The shootist, dernière apparition programmé de John Wayne sur les écrans de cinéma, est un tombeau monumental, flamboyant, tourné avec la sécheresse et la cruauté qui caractérise le cinéma hollywoodien des années 70. On pensait avoir tout vu en matière de crépusculaire: c'était sans compter sur ce chapitre le plus essentiel du genre western, seul genre dont la naissance coïncide avec celle du cinéma américain.
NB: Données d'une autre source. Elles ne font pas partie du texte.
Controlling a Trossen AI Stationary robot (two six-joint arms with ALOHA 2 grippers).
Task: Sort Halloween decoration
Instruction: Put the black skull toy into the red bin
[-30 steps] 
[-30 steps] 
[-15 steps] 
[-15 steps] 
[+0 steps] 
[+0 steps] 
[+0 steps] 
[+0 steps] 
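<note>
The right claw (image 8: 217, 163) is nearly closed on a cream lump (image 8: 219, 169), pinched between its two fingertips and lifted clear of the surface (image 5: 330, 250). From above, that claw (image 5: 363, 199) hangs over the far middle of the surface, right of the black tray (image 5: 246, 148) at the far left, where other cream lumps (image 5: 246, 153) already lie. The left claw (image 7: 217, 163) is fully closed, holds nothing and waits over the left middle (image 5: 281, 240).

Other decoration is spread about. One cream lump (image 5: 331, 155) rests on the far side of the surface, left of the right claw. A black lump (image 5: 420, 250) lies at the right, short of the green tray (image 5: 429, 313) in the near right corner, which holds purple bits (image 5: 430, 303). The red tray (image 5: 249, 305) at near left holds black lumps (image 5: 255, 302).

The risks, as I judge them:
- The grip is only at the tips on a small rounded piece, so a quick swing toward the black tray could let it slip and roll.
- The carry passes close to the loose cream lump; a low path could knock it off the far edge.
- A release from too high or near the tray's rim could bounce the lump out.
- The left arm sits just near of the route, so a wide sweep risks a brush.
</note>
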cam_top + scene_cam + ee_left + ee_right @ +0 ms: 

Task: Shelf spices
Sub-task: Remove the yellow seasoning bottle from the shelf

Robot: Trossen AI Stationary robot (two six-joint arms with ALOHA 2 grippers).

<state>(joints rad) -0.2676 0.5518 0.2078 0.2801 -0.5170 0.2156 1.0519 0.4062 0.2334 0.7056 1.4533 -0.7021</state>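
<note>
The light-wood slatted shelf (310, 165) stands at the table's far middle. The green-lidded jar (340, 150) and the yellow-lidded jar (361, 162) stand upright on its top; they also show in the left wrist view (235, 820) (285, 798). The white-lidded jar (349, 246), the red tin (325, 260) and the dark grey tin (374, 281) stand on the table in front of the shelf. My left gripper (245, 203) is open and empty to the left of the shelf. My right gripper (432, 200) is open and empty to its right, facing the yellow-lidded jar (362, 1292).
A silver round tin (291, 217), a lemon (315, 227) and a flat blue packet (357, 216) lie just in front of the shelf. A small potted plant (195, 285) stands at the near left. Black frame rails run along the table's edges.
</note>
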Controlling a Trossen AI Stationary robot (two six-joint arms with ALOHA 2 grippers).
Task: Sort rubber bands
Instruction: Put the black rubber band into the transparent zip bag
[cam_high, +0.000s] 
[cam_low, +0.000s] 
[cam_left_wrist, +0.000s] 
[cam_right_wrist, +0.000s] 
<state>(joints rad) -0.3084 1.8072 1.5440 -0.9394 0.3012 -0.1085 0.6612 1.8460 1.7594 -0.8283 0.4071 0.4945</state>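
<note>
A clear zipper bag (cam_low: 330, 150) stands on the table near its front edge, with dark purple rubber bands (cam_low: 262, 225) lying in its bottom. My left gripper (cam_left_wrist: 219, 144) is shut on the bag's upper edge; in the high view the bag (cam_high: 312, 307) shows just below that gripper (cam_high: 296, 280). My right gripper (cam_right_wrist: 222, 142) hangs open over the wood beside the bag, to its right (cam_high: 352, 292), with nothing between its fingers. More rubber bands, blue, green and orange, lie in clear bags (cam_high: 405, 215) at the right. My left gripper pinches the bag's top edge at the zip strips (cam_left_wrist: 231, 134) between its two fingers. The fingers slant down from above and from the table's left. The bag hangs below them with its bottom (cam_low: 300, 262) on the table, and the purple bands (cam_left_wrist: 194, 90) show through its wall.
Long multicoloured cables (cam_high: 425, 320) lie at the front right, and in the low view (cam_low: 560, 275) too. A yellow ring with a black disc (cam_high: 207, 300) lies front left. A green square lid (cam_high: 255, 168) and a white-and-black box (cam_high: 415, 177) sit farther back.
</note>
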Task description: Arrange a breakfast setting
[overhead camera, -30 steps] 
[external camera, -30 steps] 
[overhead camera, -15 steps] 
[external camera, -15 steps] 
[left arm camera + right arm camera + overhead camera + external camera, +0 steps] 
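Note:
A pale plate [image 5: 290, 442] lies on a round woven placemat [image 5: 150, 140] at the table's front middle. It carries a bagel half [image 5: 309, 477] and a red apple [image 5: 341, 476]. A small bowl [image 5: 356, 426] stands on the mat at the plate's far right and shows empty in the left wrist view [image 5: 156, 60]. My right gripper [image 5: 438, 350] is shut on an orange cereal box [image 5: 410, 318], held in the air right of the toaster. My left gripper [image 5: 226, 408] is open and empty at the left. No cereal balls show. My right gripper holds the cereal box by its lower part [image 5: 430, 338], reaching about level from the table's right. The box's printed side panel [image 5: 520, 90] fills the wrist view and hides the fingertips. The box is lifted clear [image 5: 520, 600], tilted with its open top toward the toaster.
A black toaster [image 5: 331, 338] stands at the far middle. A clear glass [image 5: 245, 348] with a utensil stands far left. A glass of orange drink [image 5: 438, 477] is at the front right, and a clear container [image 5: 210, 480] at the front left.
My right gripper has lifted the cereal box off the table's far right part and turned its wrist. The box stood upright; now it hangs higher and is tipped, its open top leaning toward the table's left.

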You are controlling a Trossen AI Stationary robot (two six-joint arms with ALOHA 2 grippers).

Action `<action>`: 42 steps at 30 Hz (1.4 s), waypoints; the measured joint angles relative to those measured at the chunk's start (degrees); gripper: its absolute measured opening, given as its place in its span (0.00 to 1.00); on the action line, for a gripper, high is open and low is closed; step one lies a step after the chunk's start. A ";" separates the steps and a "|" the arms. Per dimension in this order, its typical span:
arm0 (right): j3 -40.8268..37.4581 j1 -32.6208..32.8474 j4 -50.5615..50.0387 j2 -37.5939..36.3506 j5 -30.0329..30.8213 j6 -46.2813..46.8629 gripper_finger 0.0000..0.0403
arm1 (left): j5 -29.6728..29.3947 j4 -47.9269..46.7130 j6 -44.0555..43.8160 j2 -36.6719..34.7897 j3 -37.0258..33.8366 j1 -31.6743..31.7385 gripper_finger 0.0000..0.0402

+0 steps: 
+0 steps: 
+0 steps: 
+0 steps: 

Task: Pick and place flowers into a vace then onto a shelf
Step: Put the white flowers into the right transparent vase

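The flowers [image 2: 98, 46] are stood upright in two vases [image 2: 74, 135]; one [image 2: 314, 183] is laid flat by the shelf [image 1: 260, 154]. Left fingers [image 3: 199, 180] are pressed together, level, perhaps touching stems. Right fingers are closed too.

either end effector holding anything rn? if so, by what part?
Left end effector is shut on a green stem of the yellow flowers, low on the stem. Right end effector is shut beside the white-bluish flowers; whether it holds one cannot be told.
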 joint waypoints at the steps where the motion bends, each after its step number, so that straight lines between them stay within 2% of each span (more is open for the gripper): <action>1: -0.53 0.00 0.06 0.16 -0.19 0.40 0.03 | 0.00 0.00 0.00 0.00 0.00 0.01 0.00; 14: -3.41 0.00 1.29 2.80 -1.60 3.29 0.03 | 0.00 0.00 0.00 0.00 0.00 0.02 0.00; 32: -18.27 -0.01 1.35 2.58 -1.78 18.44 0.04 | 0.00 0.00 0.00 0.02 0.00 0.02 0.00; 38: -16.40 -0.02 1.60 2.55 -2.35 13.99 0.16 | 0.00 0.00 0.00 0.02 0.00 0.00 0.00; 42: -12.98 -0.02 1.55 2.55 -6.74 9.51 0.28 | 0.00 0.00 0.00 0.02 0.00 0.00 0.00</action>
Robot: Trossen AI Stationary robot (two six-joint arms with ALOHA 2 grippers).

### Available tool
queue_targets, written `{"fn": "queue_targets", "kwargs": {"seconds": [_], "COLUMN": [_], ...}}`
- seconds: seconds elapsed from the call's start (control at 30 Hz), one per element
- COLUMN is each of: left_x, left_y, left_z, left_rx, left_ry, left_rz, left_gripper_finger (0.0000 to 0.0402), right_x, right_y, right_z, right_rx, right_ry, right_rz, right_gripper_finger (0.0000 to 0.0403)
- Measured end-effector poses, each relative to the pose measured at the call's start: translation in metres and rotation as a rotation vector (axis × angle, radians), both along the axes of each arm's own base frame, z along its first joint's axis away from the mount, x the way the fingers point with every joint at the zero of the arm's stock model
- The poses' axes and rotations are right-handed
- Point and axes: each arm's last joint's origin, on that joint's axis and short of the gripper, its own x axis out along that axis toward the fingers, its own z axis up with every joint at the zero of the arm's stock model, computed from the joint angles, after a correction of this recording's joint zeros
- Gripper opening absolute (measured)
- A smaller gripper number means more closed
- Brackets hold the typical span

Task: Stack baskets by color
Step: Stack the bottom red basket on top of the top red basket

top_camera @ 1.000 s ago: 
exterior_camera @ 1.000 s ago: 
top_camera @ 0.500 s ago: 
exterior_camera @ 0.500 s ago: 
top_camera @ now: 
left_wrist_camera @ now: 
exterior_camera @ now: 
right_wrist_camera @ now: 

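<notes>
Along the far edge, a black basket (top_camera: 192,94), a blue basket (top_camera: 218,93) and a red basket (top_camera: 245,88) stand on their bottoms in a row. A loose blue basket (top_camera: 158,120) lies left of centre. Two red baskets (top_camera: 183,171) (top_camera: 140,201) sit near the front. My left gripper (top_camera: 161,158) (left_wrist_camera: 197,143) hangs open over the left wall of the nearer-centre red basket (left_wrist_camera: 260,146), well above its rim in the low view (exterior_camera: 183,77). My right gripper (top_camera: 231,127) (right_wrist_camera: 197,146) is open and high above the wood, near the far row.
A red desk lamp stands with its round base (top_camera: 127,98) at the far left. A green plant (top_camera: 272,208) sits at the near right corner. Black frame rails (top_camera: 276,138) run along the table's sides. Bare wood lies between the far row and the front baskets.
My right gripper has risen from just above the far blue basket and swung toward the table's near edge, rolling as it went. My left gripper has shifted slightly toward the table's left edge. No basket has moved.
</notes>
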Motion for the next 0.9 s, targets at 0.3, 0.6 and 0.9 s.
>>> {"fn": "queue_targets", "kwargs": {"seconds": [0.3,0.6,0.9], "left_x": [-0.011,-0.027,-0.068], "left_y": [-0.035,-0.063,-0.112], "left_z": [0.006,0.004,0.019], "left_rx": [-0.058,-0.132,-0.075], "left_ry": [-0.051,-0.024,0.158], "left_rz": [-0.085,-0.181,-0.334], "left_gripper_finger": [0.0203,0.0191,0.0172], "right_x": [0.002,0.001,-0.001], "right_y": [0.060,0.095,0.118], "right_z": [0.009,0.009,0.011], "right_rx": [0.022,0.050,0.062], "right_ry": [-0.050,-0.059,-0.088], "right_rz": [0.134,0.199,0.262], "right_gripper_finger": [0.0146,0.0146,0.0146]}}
De là à dire que le cinéma hollywoodien tout entier meurt avec lui, il n'y a qu'un pas, un pas de géant que le film franchit allègrement. 
Si The shootist est un tombeau immense, bien enfoui, avec les visages familiers de Ford, Hawks et Lang gravé tout autour, on réalise, à sa toute fin, que ce qu'il nous en reste, en dehors de tous les signes qui indiques clairement ici le chef  d'oeuvre, voir l'oeuvre définitive, ce qu'il nous reste, donc, c'est une petit croix bariolée, bricolé avec deux bouts de bois en un brin de ficelle pour nous indiquer qu'ici, à cet endroit précis et en toute modestie, repose une certaine idée de l'Amérique, et avec elle, du Cinéma. 


Date de sortie 10 août 1977 (1h 40min)

SYNOPSIS ET DÉTAILS

Les derniers jours d'un célèbre tireur, légende de l'Ouest, qui vient d'apprendre qu'il va mourir d'un cancer.